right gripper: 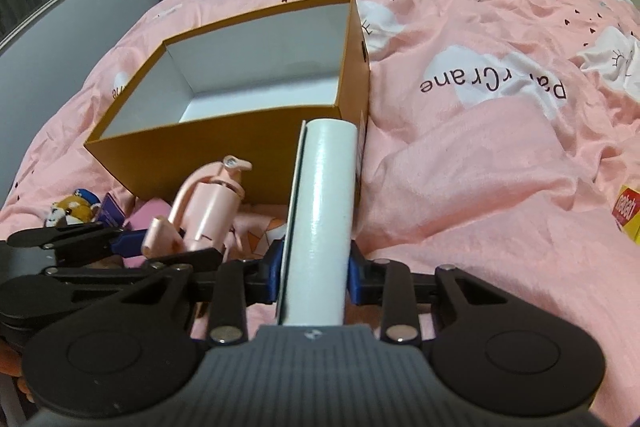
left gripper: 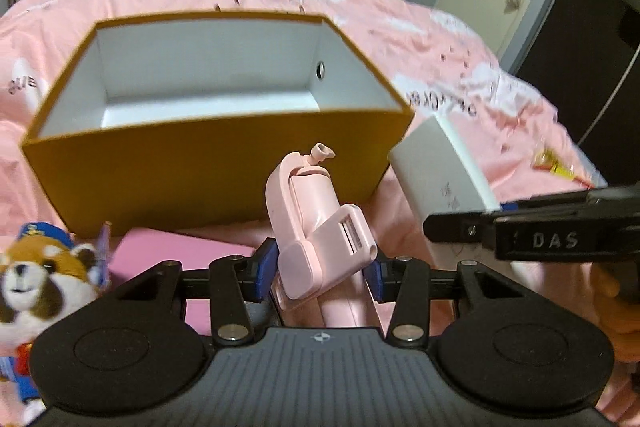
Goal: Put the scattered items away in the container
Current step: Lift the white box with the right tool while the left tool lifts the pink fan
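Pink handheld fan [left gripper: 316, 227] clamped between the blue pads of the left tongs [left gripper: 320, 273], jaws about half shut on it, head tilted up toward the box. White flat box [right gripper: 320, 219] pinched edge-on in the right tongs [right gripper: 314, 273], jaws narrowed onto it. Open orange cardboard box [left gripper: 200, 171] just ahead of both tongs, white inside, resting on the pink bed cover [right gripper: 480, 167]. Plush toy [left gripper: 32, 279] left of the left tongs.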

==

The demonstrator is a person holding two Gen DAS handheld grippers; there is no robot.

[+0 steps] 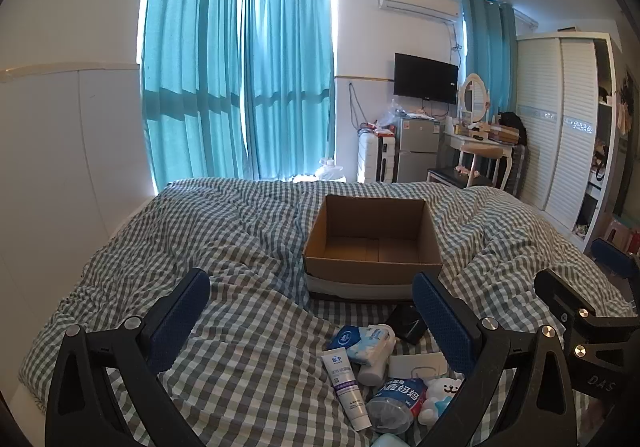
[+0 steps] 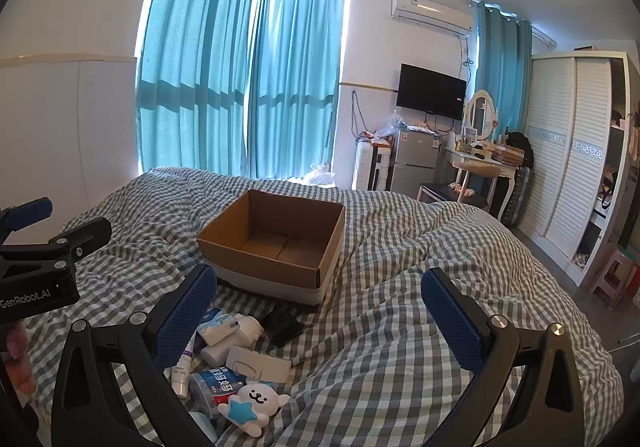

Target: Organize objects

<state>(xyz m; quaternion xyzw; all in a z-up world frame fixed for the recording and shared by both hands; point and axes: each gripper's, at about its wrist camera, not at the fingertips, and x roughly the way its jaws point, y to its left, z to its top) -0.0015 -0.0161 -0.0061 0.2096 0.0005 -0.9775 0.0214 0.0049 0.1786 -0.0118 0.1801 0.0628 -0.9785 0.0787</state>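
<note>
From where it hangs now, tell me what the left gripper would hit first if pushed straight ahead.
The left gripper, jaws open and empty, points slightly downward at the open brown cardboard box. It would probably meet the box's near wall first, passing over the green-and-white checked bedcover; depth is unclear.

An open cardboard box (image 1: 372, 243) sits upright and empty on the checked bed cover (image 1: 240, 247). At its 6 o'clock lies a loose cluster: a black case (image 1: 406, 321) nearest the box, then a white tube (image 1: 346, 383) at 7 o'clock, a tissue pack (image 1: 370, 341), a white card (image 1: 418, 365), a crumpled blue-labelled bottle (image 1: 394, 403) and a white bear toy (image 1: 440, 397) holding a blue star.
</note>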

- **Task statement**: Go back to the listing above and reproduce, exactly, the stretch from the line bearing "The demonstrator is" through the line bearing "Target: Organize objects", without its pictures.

- **Completed exercise**:
The demonstrator is a person holding two Gen DAS handheld grippers; there is no robot.

[+0 steps] 
[+0 steps] 

Target: Organize objects

No additional output is needed.